McCord Christensen would go on to say, “Scan data through the register across all accounts both measured and unmeasured, and the significant replenishment order as we’ve seen the 1 of May kick-in leads us to feel very comfortable that not only did the trend we saw in Q1 that allowed us to have such incredibly strong sales quarter. We’re seeing some of the best days we have seen in the history of the company with last Friday being the most significant number of flea and tick orders we’ve received in the history of the company in a single day.

VIP Petcare – On January 8th, 2018, PetIQ announced it had entered into a definitive agreement to acquire VIP Petcare for $220M, a leading provider of veterinary wellness and pet preventive services, as well as a distributor of pet wellness products and medications. They provide a comprehensive suite of services at its 2,900 community clinics and wellness centers hosted at local pet retailers across 31 states, which includes diagnostic tests, vaccinations, prescription medications, microchipping and wellness checks.

Oppenheimer analyst Brian Nagel has said that the merger with VIP Petcare meaningfully enhances the positioning of the legacy distribution business of PETQ in that it affords the operator a presence in the vet category, and hence a better claim on once channel-exclusive items.

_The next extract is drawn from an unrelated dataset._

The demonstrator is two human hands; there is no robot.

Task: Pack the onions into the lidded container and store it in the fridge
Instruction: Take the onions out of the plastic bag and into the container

On the Q1 earnings call, SunTrust Robinson analyst Bill Chappell would ask management if they could provide an update on this new business and whether or not they had heard from specific retailers since the deal was announced.

CEO McCord Christensen would start off by saying that this year, the company was given a range of 20 to 30 new units (i.e. clinics). “It’s unlikely that we will surpass that 20 to 30 units when you think of lead times on reviewing sites. Leases and all the stuff that needs to happen. And the other part is, us being responsible in allowing ourselves to gauge the success of the clinics and how they’re performing to make sure we’re seeing the right activity and replication that we’ve seen in past models.”

Finally, he would go on to say that in the first quarter, they opened up 3 wellness centers, two VetIQ Wellness Center and one VIP Wellness Center. So far in Q2, they’ve opened up another 9 wellness centers and they’re on track to have all 20 locations open by the end of the quarter.